July came and went and as Congress began one of its vacation periods, the immigrants, their families and all the advocates that hoped for a comprehensive immigration bill, were left once more waiting to see what the next step shall be.
The House rejected the Senate bill on Immigration Reform by saying that each item would have to be approved by the majority. So they want to work on parts of the bill making changes that would exclude millions of people.
The next congressional session will begin on September 9. That means that there are five weeks left full of demonstrations, calling, e-mailing and contacting political figures that may influence the outcome of Immigration Reform in Congress.
Reviewing the history facts concerning the civil rights time, and the same kind of struggles here and in other countries, one has to realize that demonstrations are not effective unless the machinery of the economy stops to listen,
For example, let’s we look at it on a minor scale.

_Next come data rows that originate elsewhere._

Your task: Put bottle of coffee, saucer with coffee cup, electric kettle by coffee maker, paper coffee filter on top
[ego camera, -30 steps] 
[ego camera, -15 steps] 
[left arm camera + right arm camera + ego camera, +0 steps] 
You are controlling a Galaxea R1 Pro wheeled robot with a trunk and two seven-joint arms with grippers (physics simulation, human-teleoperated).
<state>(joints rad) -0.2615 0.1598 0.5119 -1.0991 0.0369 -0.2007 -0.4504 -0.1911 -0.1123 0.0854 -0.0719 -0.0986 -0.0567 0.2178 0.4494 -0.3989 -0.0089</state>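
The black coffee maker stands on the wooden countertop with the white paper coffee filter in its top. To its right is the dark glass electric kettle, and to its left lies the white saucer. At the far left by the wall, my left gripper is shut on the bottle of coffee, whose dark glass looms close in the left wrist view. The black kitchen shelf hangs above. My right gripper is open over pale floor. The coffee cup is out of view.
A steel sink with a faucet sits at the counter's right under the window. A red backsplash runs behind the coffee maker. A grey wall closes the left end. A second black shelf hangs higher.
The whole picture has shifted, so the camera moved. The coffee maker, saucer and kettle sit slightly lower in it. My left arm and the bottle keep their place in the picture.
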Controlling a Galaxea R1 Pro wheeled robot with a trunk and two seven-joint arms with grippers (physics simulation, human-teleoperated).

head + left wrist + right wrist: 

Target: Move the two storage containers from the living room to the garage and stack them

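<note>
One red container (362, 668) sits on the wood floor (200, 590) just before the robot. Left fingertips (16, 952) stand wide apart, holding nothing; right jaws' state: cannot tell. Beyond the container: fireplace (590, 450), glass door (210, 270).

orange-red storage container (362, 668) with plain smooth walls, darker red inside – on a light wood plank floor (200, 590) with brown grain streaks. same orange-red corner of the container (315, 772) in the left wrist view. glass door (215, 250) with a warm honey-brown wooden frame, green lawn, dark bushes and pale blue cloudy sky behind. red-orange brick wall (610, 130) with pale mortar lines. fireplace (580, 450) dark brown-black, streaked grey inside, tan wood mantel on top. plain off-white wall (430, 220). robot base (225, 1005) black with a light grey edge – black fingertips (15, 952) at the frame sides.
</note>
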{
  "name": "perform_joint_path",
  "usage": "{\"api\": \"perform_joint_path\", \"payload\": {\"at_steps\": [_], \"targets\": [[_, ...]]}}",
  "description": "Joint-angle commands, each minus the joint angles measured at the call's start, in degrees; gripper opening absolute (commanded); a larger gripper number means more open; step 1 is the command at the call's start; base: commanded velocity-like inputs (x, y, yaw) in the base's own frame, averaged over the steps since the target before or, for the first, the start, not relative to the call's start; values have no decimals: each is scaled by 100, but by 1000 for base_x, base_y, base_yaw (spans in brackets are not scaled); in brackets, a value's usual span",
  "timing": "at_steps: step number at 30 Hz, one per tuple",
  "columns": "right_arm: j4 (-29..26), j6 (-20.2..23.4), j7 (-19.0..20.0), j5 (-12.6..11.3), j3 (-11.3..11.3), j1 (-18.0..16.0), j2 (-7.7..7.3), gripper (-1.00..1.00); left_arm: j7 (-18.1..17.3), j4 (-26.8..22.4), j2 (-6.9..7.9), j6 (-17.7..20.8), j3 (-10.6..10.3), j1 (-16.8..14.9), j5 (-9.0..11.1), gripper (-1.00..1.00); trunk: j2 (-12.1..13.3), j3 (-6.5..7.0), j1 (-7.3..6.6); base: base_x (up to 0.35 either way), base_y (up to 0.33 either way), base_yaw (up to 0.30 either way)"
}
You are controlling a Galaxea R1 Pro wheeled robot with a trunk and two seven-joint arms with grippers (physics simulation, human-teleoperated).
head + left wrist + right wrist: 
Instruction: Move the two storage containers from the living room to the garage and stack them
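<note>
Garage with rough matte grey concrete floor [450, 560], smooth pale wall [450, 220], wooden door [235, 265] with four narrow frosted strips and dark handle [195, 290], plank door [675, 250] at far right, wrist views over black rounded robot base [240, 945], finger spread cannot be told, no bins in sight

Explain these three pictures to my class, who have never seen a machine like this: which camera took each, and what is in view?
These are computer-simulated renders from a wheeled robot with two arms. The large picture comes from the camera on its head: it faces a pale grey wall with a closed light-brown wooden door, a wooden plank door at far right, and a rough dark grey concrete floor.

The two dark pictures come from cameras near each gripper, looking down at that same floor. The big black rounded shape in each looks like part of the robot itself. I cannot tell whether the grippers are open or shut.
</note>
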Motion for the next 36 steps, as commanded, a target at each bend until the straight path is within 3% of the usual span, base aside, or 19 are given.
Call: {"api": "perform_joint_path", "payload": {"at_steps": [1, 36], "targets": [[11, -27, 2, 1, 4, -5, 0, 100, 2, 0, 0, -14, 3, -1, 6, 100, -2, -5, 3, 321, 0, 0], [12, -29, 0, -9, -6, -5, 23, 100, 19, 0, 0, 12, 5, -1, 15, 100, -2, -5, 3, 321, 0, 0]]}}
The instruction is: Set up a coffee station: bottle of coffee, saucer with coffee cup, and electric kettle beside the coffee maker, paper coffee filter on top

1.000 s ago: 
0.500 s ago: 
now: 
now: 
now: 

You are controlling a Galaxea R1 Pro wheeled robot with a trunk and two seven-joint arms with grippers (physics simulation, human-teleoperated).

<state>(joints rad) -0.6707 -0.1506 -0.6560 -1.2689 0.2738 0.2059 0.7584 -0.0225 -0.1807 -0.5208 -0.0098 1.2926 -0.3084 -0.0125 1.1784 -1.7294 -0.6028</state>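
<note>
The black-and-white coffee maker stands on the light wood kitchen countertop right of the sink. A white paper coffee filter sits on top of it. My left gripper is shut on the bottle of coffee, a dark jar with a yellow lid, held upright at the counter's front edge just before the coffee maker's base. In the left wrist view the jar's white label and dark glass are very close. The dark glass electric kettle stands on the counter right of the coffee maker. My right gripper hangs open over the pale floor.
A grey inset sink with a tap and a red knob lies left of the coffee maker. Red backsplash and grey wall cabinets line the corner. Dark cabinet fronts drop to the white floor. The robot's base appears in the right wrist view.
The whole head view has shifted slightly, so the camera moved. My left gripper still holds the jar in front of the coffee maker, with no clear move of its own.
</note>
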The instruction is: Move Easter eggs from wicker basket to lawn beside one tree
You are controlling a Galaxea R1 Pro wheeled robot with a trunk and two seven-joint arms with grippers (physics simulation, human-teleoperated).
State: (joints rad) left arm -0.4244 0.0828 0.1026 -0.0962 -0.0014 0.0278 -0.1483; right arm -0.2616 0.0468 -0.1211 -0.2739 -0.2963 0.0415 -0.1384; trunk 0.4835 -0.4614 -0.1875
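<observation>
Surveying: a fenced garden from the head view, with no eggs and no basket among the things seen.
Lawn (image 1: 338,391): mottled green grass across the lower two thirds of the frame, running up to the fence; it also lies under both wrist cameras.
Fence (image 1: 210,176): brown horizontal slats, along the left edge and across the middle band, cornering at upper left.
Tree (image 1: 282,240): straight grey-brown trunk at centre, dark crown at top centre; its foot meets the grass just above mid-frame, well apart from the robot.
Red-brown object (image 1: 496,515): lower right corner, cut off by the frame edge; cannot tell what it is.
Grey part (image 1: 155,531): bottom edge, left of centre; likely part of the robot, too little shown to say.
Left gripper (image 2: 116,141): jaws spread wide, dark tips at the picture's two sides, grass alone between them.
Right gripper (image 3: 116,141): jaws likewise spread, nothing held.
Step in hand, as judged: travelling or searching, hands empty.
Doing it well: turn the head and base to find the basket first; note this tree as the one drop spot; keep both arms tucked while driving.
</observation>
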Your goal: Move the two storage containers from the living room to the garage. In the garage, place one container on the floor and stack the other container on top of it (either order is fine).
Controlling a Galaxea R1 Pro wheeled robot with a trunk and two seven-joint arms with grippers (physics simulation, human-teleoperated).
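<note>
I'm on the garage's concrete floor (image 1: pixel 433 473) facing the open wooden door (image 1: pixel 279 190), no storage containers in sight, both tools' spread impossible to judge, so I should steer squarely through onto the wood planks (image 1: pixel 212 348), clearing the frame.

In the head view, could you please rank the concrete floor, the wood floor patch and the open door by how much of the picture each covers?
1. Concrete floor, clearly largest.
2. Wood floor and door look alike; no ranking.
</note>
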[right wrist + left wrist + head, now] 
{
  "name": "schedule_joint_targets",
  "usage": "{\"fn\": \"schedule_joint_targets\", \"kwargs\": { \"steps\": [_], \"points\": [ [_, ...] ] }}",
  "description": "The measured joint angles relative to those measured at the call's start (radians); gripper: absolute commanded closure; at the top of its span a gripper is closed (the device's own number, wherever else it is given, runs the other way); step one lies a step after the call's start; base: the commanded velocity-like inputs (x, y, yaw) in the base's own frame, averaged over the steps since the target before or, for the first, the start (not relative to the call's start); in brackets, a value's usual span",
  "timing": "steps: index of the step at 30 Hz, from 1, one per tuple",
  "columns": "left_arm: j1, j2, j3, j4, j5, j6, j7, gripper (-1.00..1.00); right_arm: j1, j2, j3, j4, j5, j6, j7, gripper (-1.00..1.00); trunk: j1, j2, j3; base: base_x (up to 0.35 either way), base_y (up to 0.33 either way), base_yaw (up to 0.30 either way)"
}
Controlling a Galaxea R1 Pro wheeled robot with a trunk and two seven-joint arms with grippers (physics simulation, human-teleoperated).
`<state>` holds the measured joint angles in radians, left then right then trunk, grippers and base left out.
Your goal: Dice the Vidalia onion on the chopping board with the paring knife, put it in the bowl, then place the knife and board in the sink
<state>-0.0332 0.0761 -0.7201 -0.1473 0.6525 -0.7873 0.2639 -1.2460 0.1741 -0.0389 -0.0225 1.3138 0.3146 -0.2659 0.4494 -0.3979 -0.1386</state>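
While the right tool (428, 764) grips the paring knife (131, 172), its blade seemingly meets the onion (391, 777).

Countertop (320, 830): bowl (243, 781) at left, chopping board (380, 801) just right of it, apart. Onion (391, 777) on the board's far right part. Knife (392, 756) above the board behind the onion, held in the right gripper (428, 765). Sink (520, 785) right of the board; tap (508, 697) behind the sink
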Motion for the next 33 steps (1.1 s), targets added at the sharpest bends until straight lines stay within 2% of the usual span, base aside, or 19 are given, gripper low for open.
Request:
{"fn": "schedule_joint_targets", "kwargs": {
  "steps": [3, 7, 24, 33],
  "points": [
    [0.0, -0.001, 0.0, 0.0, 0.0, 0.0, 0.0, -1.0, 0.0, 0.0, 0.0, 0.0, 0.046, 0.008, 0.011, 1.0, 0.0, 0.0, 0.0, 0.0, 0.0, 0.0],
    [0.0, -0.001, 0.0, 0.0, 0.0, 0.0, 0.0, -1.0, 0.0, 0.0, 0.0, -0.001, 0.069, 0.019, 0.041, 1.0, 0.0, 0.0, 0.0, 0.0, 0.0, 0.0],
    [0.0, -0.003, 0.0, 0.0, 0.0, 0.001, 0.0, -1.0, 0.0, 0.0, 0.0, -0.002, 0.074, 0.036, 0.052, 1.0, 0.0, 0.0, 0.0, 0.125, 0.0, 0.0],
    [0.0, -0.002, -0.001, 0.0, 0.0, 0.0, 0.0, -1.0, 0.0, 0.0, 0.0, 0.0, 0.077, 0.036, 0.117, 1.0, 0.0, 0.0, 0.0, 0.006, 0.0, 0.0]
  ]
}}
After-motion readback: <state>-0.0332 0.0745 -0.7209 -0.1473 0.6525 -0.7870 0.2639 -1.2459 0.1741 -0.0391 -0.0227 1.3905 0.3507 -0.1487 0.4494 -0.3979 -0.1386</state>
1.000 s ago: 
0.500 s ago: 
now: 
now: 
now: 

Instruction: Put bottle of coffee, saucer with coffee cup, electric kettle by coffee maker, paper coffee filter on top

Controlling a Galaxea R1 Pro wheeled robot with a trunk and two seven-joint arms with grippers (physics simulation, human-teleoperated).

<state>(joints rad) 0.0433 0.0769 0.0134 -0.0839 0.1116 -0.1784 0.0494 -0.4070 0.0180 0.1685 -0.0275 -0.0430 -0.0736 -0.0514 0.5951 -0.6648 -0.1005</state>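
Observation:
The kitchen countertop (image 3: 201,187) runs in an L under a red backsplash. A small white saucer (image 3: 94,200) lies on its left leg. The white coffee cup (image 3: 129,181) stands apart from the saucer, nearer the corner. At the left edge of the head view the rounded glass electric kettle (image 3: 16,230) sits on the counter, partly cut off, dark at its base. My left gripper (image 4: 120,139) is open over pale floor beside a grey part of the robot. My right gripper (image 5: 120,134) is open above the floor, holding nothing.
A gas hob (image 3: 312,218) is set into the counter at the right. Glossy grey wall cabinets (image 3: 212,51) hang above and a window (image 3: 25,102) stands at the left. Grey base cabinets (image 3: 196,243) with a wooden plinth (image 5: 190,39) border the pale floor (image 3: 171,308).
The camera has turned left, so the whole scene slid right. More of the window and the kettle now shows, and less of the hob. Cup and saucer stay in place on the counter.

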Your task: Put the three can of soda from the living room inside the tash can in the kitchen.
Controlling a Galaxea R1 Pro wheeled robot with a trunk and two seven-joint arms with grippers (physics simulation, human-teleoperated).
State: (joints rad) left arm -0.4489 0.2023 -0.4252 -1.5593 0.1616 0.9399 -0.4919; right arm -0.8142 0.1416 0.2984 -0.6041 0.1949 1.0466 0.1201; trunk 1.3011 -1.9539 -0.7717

Suppose I have a renter who complains every week and threatens to “do something about it’, unless I fix the electric wiring in the house. I can choose to politely say that we can discuss the matter. I will look into the cost. I will look for someone to do the right job,
Sure enough I sound like I am going to comply with doing my part. After all, the individual is paying the rent month after month. If he doesn’t pay, I have grounds to evict him. If he pays, I can continue to dialogue without ever solving the problem, but being very civil about the procedure. Because the landlord is not financially affected in any way, the discussion can be burdensome, but pointless.
Because most immigrants are afraid to lose their jobs, especially now when it is rather difficult to get a job, they will not willingly stop working in the factories or in the fields to provide the food for everyone’s table. On the contrary, they will continue to endure the situation as long as they or any of their relatives are not deported.
They may appear at one or several of the many demonstrations, they will carry banners, and shout. They will walk long distances and spend their little free time trying to convince the government members that they deserve to be part of this country because they have earned their way here.
Financial, legal and humanitarian arguments have been presented to the majority party. Nevertheless it continues to be cheaper to have a large captive fifth rate population that is willing to work under any conditions and continue to plead for justice.
What is going to take for Congress to listen and DO something about the immigration reform?
Do the immigrants and families have to wait until 2014? 2015? Or are we waiting for more and more families to be torn apart by deportations?
What can the immigrant population do to stop the machinery? Do we have any lessons from the past that may throw some light into this situation?
The people and community leaders have been brave enough. Now what’s next?